DIRECTIONS FOR THIS TASK
Below are some records. Return exactly the lines from the one containing "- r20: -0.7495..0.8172" through the one containing "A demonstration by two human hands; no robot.", both included, and only those.

── GIVEN RECORDS ──

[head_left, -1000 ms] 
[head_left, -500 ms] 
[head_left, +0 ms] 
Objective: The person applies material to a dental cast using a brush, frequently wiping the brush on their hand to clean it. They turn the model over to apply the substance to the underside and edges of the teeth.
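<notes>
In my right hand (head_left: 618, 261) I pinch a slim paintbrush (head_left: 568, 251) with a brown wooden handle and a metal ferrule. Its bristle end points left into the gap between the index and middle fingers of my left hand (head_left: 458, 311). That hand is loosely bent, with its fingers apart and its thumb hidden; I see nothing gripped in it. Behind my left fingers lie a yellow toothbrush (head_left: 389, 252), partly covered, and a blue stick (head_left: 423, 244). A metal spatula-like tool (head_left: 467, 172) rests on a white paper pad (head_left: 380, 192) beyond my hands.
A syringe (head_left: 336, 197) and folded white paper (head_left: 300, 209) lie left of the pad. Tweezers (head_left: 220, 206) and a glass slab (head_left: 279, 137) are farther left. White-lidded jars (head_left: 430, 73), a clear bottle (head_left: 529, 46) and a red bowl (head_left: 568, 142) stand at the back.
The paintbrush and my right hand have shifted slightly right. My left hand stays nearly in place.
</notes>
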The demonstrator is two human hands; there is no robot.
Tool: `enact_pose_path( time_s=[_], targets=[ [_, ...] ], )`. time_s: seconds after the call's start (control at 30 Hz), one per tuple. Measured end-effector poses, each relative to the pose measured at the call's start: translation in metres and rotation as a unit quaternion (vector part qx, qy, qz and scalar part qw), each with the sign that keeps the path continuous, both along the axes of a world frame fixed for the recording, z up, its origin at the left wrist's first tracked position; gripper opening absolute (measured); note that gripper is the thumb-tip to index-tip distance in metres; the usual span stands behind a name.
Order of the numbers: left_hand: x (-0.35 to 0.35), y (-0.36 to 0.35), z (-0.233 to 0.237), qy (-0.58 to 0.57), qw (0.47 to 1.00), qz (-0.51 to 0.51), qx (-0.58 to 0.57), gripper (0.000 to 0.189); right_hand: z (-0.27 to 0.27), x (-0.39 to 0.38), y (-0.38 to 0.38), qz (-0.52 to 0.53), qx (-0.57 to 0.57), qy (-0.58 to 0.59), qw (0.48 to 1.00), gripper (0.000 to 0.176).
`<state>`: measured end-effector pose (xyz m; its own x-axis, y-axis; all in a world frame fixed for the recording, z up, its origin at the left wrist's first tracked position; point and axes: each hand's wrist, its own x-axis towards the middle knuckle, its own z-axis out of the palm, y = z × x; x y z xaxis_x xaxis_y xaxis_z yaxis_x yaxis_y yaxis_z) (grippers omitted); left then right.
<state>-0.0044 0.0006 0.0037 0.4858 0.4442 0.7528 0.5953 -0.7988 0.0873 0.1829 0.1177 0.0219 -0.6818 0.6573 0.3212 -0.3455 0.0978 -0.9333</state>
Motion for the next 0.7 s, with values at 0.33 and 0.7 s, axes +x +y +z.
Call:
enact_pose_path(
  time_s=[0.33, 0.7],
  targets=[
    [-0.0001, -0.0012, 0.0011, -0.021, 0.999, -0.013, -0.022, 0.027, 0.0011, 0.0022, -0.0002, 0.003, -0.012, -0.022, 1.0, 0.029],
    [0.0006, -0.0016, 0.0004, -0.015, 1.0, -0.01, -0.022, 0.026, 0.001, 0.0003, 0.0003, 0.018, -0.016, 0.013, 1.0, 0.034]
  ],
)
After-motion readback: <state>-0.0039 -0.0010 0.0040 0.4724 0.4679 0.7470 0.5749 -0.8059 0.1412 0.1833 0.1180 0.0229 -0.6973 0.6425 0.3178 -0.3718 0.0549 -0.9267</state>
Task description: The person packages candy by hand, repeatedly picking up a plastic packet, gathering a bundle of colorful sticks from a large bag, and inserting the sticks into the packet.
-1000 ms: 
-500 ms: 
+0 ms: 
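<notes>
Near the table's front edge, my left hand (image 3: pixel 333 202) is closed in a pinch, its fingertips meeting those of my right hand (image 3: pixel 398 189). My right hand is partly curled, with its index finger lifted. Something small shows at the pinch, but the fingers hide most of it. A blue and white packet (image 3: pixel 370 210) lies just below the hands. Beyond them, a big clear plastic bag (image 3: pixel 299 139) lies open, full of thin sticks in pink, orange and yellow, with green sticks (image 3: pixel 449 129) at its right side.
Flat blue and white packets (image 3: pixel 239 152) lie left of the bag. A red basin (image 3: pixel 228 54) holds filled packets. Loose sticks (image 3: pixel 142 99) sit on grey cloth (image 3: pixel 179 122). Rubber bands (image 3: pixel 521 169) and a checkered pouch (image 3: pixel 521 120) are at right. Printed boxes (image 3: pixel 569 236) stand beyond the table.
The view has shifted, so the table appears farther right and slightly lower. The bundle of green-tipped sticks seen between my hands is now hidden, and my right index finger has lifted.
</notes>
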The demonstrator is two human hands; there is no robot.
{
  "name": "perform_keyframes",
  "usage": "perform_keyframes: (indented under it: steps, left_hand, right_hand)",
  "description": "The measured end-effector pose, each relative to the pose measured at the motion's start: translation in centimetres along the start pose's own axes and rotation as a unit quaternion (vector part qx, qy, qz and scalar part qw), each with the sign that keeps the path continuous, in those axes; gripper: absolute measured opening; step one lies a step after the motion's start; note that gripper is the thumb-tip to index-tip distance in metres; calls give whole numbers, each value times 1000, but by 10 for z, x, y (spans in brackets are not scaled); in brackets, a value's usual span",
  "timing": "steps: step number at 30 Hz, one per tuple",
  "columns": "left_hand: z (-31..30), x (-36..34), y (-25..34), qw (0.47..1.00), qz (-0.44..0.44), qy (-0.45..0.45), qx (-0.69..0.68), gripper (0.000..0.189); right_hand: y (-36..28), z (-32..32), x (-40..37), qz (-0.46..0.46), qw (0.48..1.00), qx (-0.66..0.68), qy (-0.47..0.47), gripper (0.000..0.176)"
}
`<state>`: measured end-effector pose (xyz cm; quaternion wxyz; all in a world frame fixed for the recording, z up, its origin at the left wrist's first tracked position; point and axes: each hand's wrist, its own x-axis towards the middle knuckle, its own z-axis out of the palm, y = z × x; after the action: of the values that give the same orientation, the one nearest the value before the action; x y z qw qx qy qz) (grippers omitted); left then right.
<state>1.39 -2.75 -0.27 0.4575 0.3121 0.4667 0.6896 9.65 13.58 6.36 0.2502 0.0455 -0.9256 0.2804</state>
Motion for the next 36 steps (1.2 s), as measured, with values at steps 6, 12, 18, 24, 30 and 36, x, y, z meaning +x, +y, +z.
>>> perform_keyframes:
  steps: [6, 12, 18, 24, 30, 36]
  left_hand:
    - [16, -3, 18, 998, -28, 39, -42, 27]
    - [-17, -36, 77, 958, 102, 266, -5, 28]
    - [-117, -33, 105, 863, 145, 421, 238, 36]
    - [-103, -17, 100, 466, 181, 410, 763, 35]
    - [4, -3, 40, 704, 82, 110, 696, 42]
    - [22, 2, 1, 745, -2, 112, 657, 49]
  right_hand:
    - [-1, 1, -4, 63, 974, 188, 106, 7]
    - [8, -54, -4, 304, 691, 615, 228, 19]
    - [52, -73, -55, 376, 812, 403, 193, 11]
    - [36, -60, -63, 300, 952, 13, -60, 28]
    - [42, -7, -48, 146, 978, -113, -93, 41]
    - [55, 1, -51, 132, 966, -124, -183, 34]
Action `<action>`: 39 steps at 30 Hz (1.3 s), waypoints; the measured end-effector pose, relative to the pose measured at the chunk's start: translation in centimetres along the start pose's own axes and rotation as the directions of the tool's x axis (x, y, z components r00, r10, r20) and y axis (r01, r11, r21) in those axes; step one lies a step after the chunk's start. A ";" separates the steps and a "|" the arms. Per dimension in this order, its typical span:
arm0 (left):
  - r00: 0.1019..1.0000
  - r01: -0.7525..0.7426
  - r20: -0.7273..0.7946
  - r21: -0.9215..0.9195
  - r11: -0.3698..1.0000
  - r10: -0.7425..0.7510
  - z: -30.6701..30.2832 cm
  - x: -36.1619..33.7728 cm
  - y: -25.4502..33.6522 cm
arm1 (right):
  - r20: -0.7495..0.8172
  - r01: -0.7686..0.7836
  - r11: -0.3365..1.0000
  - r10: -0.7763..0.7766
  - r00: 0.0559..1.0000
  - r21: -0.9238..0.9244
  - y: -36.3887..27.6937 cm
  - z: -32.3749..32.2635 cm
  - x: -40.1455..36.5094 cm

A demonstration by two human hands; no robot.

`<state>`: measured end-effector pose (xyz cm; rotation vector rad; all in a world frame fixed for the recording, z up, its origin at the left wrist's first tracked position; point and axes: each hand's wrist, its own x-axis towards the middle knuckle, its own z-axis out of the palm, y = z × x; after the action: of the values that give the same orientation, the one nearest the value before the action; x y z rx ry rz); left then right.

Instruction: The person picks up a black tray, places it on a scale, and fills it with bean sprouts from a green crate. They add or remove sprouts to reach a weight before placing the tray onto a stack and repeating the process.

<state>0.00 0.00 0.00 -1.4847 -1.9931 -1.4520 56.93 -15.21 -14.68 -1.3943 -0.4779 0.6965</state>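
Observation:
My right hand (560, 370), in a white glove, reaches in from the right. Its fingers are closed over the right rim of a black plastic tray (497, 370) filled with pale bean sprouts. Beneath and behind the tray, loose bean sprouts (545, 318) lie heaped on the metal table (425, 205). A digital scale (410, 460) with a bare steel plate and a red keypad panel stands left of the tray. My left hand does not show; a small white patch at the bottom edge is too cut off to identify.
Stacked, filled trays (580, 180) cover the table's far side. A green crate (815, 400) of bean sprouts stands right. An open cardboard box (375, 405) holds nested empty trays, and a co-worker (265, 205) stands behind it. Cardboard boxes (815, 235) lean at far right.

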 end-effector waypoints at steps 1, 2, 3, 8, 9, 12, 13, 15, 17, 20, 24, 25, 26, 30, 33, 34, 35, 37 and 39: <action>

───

SOLUTION BELOW
  - r20: -0.7495..0.8172
  - r01: -0.7686..0.7836
  - r11: -0.3365..1.0000
  - r10: -0.7763..0.7766
  - r00: 0.0559..1.0000
  - r21: -0.9238..0.9244
  - y: -36.3887..27.6937 cm
  - z: -32.3749..32.2635 cm
  - x: -40.1455..36.5094 cm

A demonstration by two human hands; no robot.

The answer is now complete.